A economia para crianças de John Maynnard Keynes – Por Leonardo Boff

Nos dias atuais devido à subversão feita por Donald Trump em todos os mercados mundiais, o assunto dominante é a economia e os efeitos das políticas tarifárias impostas por ele. São medidas tresloucadas, aplicadas a toda a humanidade, a 180 países, desestruturando as economias nacionais e prejudicando particularmente a população pobre. Só gente sem coração e sem qualquer senso de humanidade pode tomar medidas desta natureza.
É neste contexto que me refiro ao pai da macroenomia John Maynard Keynes (1883-1946). Considerado um dos maiores economistas dos últimos tempos, cuja função do Estado, para ele, é o de ser promotor do desenvolvimento, ajudou a tirar a Europa da devastação da segunda guerra mundial e deu boatos à economia mundial. Não via a economia como algo absoluto em si, mas no conjunto das atividades humanas. Mostrou-se muitas vezes um humanista radical e como tal com forte carga utópica.
Refiro-me a um texto muito pouco citado. Numa palestra em 1926 dizia: “as divindades que presidem a vida econômica não podem ser outra coisa que gênios do mal; – completava – a humanidade chegará ao consenso de considerar a avareza, a usura e a prudência como indispensáveis para nos tirar do túnel da necessidade econômica para nos levar à luz do dia”.
“Só então se alcançará o bem estar geral e será o momento em que nossas crianças e esse é o sentido do meu ensaio “Perspectivas econômicas para nossas crianças* finalmente compreenderão que o bem é sempre melhor que o útil.
“Então nem é preciso mais se lembrar de certos princípios, dos mais seguros e dos menos ambíguos da religião e da virtude tradicional: que a avareza é um vício, que é maldade extorquir os benefícios da usura, que o amor ao dinheiro é execrável”.
“Os que caminham seguramente pelo caminho da virtude e da sabedoria serão aqueles que se preocupam menos com o amanhã. E uma vez mais chegaremos a valorizar mais os fins que os meios e a preferirem o bem ao útil. Honraremos aqueles que nos ensinaram a acolher o momento presente de maneira virtuosa e prazerosa, pessoas especializadas que sabem saborear as coisas imediatas, como os lírios do campo que não tecem nem fiam”.

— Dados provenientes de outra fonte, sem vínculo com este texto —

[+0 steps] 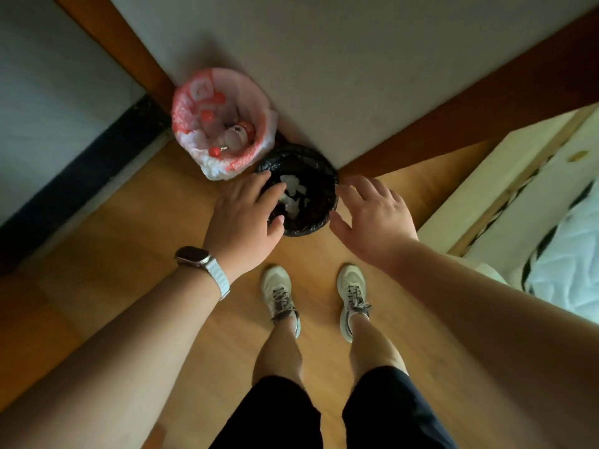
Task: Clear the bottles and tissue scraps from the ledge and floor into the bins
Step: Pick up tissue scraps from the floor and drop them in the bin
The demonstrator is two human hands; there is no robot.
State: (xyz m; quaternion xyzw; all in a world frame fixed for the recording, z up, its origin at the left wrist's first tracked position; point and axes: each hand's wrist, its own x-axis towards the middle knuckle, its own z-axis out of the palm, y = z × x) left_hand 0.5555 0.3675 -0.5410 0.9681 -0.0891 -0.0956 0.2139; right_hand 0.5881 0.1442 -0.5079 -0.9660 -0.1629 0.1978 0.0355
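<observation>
Brushing the rim of the black bin (311, 160) could tip it and spill the tissue scraps (293, 196) inside, between both hands. The left hand (243, 218) hangs spread over that rim and the right hand (372, 215) is spread just beside it. Both hold nothing. Beyond the left hand, bottles (233, 137) fill the pink-bagged bin (191, 102).

A wide-angle camera worn on the head looks steeply down from standing height, so the person's pale lace-up sneakers (280, 293) on the honey-coloured wooden floor (129, 222) lie just below the frame's middle. It faces the outward corner of a pale grey wall (324, 76) edged with brown wooden trim (470, 118). Nearest the lens are the bare forearms, running in from both lower corners to the left hand (243, 218) and right hand (372, 218) at centre.
</observation>
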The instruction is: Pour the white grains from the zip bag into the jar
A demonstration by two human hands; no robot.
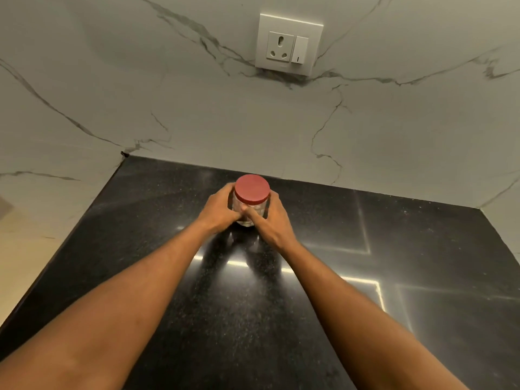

Mesmo que a proposta do humanista do eminente economista não se tenha realizado ainda (será realizada?), pois vivemos sob a ditadura do vil metal e da economia especulativa que nada produz a não ser mais dinheiro ainda, deixando grande parte da humanidade na pobreza e na miséria. Perceberá e isso vai continuar valendo que a essência da vida não é acumulada ilimitadamente e não consumida desmedidamente. Mas o sentido da vida consiste em viver a vida, gozá-la, reproduzi-la, celebrá-la, desejá-la com outros. Isso não é dado pela economia vigente. Numa palavra, é o inútil que conta e não o que é economicamente útil .
Seguramente as riquezas humanistas e economistas Keynes nos revelaram a verdadeira natureza da economia, explicada mais pelas crianças do que pelos adultos.
Hoje perdemos esta perspectiva e somos todos reféns da cultura do capital que nos obriga a gastar nossas vidas e nosso tempo em trabalhar, em produzir e em consumir no contexto de uma sociedade perversa, cujo ideal é a acumulação sem limite e o consumismo, sociedade que transformou tudo em mercadorias, até as coisas mais sagradas ou exclusivas como órgãos humanos.
Seguindo por este caminho, por mais tarifas que o ensandecido Donald Trump castiga toda a humanidade, iremos, provavelmente, ao encontro de uma grande tragédia, eventualmente do nosso próprio fim. Merecidamente, pois, não cumprimos o fim para o qual fomos criados: viver a vida e agradecê-la.
*John Maynnard Keynes, Perspectives économiques pour nos petits-enfants, em Essais sur la monnaie et l’économie:les cris de Cassandre, Paris, Payot 1971,p.140; L.Boff. Ecologia.mundialização e espiritualidade, Ática SP 1996.